## EXERCISE REQUIREMENTS
The answer must be the complete listing, copied exactly.

>>>

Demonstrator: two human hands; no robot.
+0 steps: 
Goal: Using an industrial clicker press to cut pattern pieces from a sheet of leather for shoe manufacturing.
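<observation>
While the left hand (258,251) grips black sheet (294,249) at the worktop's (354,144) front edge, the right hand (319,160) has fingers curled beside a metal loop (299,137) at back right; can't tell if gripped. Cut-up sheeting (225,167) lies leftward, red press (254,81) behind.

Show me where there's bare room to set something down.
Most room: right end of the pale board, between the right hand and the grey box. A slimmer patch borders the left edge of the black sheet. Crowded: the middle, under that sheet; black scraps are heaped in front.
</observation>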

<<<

## WRITTEN SOLUTION
Demonstrator: two human hands; no robot.
+0 steps: 
Goal: Using an industrial clicker press to cut pattern pieces from a sheet of leather for shoe manufacturing.
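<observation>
While the left hand (258,251) grips black sheet (294,249) at the worktop's (354,144) front edge, the right hand (319,160) has fingers curled beside a metal loop (299,137) at back right; can't tell if gripped. Cut-up sheeting (225,167) lies leftward, red press (254,81) behind.

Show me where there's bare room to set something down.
Most room: right end of the pale board, between the right hand and the grey box. A slimmer patch borders the left edge of the black sheet. Crowded: the middle, under that sheet; black scraps are heaped in front.
</observation>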

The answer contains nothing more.